At this point the balancing dominoes tip over. Maddow’s position, her argument, and her example are clearly more moral and more persuasive than Manjoo’s. Manjoo’s essay is worth reading, but the conclusion is untenable. It doesn’t do the work needed to arrive there or persuade anyone else to do the same. And at a time when many people are spinning conspiracies about the pandemic, or claiming that it’s no big deal, and in turn influencing others—when we haven’t even yet considered the virus’s impact on the uncounted number of people, from medical staff and many other essential workers to prisoners and the impoverished, who do not simply get to choose how to spend their holiday—it’s irresponsible.

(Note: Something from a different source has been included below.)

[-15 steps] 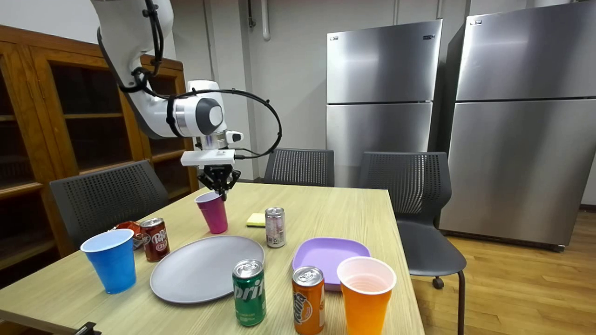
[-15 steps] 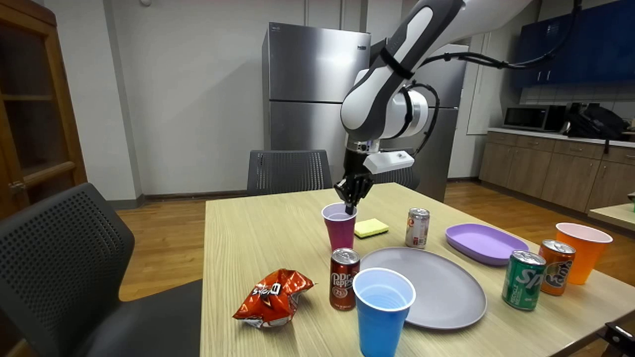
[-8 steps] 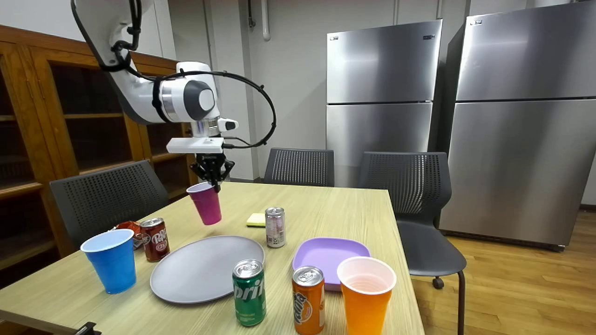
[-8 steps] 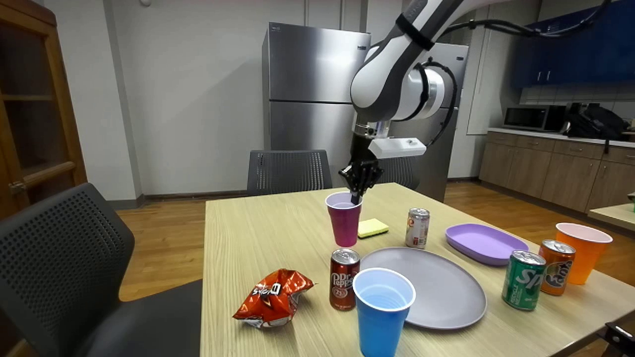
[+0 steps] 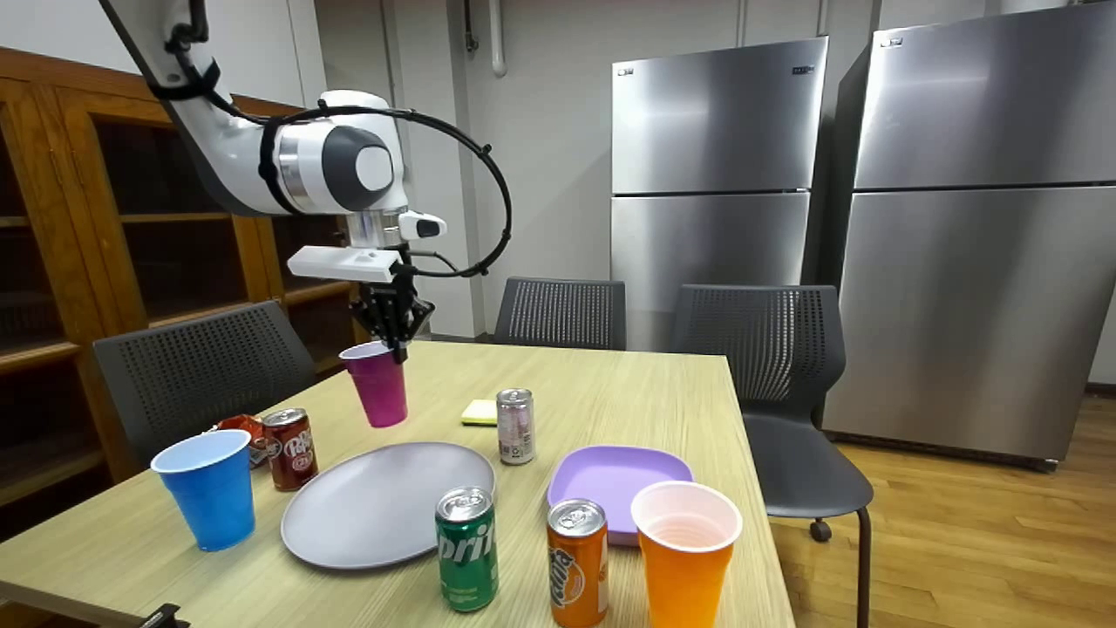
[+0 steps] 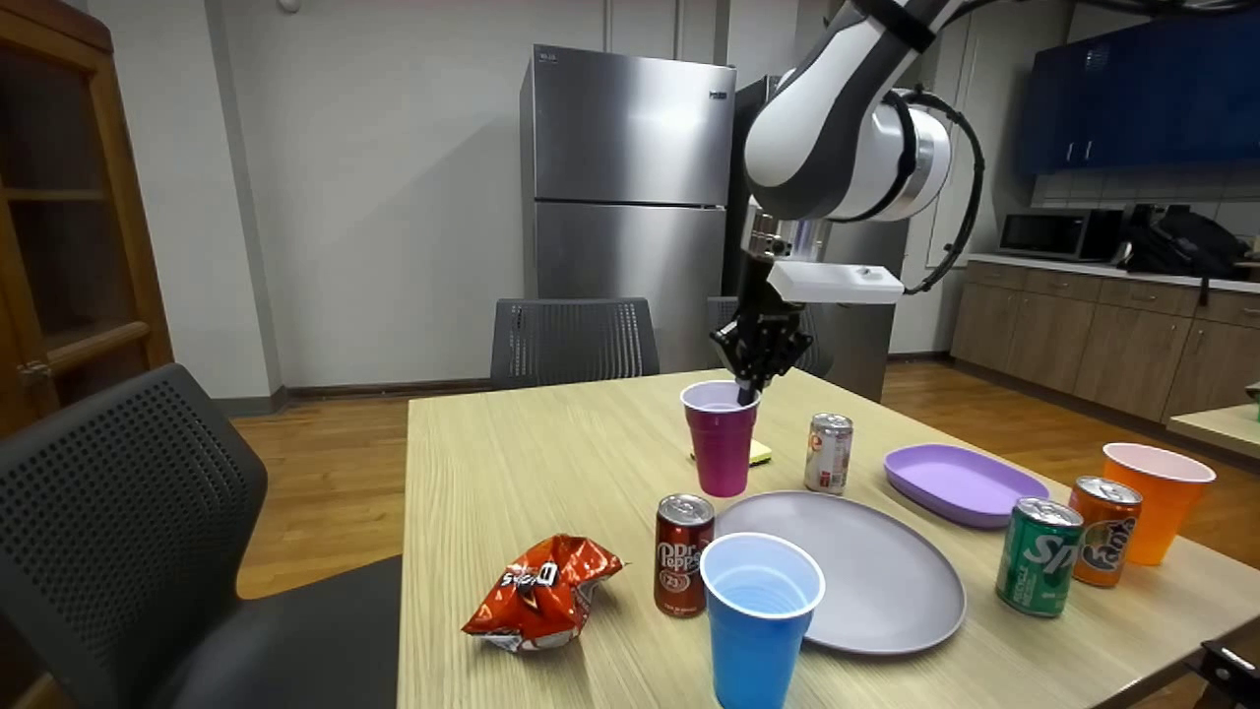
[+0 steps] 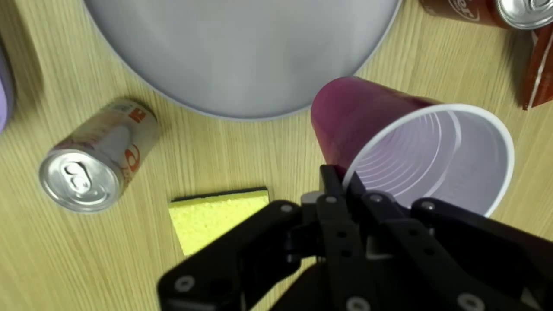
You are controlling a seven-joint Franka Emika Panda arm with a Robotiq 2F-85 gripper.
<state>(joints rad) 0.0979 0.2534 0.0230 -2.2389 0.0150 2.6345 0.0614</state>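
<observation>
Pale wooden table (image 5: 619, 392) is seen | magenta cup (image 7: 412, 147) is pinched at its rim by the narrow-set gripper (image 7: 343, 177) | in wrist view, it is found at four o'clock of grey plate (image 7: 246, 56) and two o'clock of yellow sponge (image 7: 216, 220)

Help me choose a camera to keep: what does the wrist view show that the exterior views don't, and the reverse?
In the wrist view only: the ridges inside the magenta cup and, clearly, a finger on each side of its rim.
In both exterior views only: the blue cup, orange cup, Sprite can, Fanta can, chairs and fridges.
Shared: the gripper shut on the cup, the gray plate, yellow sponge, pale can, Dr Pepper can, red chip bag and purple tray, just its edge in the wrist view.
</observation>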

The larger moral tragedy is that because our leaders have failed, and too often actually worked to damage the infrastructure, expertise, and goodwill accumulated over generations, we have no consistent, authoritative guidance on what we should and should not do. We do not know who to trust. We have no money, no help, and no plan but to wait. We have no sense of what rules our friends and neighbors, colleagues and workers, are following when they’re not in our sight; we don’t even know what practices they would even admit to embracing. We have no money; we have no help. We are left on our own, adrift in deep space, scribbling maps and adding sums on the back of a napkin. We are all in this together, yet we are completely alone.

Update: An earlier version of this post used incorrect pronouns for Farhad Manjoo. Manjoo uses they/them pronouns. I regret the error, which, compunded, led to many errors. —TC

Second Update: Actually, Farhad uses both they/them and he/him pronouns. I am relieved I didn’t inadvertently offend the subject of my post with the first version, and since this one is still correct, I am not changing it back.